Observou-a tão vistosa. Já havia visto outras, mas não como aquela. A cerca envolta tornava-a quase sagrada. O vento, quando batia em suas folhas, fazia do movimento, hipnótico. Diariamente o garoto passava por aquela rua. Poderia fazer um caminho mais curto, menos sinuoso, mas fazia questão de ingressar naquele transe. Como era bela! As outras tinham seu charme, mas essa, um inexplicável encanto. Talvez fosse sua forma mais arredondada que as outras árvores, ou até mesmo seu colorido gracioso. O que importava é que as mangas que ali pendiam exalavam tal magia que, relutar, era impossível. Só de olhá-las, fantasiava seus sabores. A possível doçura acariciando sua língua deixava-o atônito e incitava-o à descoberta.

Viu um dos frutos caídos, sua metade inferior, escura, fazia notável tal fato. Por que estava ali isolado? Por que não junto aos outros? Por que despencara?

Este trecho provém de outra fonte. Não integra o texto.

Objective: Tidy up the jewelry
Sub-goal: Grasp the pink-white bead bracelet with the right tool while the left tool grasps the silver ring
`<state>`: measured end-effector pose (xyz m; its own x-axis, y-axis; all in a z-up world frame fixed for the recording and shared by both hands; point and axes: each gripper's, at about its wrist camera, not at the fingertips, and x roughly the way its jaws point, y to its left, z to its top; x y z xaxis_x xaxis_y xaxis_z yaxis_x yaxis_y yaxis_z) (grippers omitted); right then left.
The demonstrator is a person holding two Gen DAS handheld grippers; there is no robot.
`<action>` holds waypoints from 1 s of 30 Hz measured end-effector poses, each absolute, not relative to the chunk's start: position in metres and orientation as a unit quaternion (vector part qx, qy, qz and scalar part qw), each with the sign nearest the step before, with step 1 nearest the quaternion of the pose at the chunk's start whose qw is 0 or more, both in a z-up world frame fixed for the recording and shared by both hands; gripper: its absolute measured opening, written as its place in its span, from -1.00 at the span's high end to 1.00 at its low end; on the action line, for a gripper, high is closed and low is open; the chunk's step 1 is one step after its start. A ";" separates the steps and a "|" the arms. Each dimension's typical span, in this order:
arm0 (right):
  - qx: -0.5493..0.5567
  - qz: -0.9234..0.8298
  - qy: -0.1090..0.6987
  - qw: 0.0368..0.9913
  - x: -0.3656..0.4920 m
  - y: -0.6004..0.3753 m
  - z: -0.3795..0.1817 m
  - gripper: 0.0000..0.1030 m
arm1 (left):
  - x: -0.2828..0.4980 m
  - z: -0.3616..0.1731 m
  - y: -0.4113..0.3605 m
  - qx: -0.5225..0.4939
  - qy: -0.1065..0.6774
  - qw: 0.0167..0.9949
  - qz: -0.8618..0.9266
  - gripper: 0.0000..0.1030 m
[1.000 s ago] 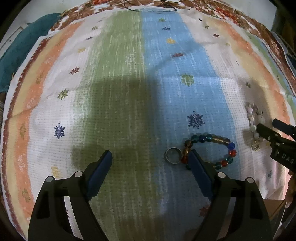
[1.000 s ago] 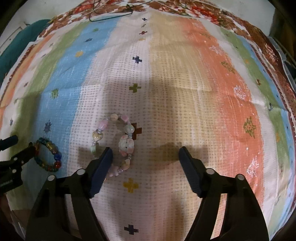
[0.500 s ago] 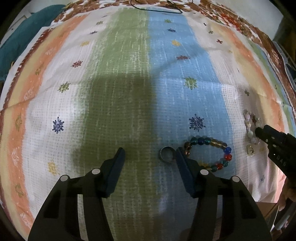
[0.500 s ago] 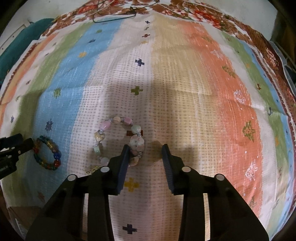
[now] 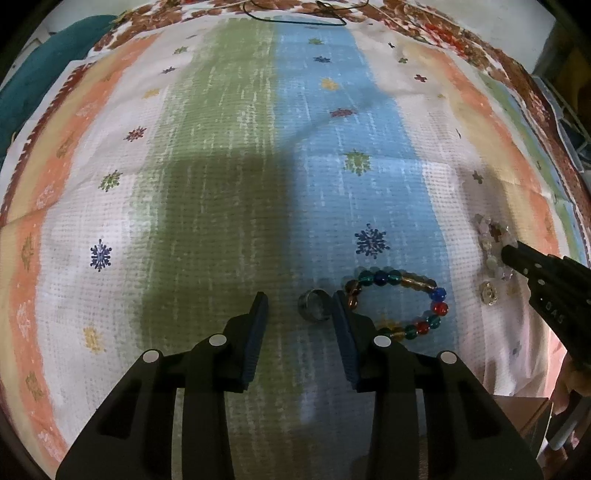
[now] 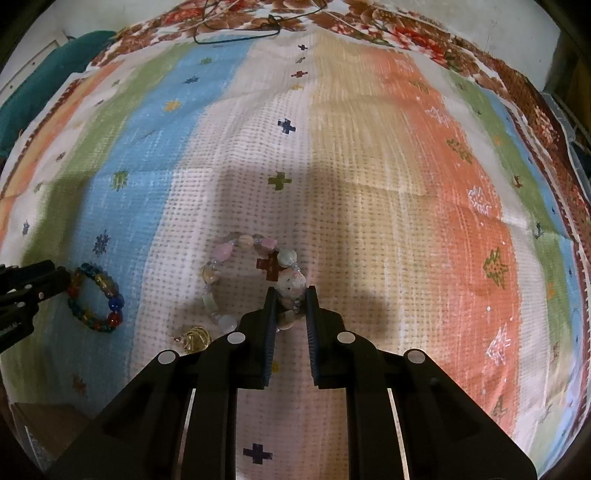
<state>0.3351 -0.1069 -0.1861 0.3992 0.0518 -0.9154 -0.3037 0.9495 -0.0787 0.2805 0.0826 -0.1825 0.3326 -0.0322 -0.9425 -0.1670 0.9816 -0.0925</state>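
Note:
A silver ring lies on the striped cloth between the fingers of my left gripper, near the right finger; the jaws are partly closed, not touching it. A multicoloured bead bracelet lies just right of it, also in the right wrist view. My right gripper is shut on the large bead of a pale pink stone bracelet lying on the cloth. A small gold earring lies beside that bracelet.
A dark cord necklace lies at the far edge of the cloth. A teal fabric lies off the far left. A cardboard box sits at the near edge, and shelving stands at the right.
Both grippers moved forward and narrowed. The left closed in around the ring. The right closed onto the pink bracelet's large bead.

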 end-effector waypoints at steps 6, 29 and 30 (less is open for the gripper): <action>-0.120 0.107 0.537 0.828 0.335 -0.105 -0.186 0.70 | 0.282 -0.184 0.078 -0.064 0.575 0.815 0.045 0.45; -0.102 0.117 0.539 0.828 0.332 -0.113 -0.176 0.71 | 0.279 -0.173 0.100 -0.101 0.562 0.818 0.071 0.93; -0.103 0.118 0.539 0.828 0.332 -0.112 -0.176 0.71 | 0.279 -0.172 0.100 -0.103 0.561 0.818 0.072 0.89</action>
<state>0.3320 -0.1122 -0.1762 0.3919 0.0836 -0.9162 -0.3056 0.9511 -0.0440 0.2794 0.0997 -0.1718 0.3603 0.0015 -0.9328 -0.2330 0.9685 -0.0884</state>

O que o fez? Talvez alguém tivesse esbarrado no caule, provocando o acidente. Talvez o forte vento o tivesse feito. Talvez fosse apenas a ação da natureza, que decidiu assim. O menino não sabia; só desejava ardentemente recolocá-la na bela árvore e admirá-la até suas retinas exaurirem-se.


Polandesamente falando: A criação de expectativas nos leva a um nível irreal da consciência. Formula-se um estereótipo e, aquilo almejado, pode ser extremamente decepcionante ou sublime. A realidade torna-se dolorosa e indigerível, quando o que mais se quer é absorver apenas o sonho.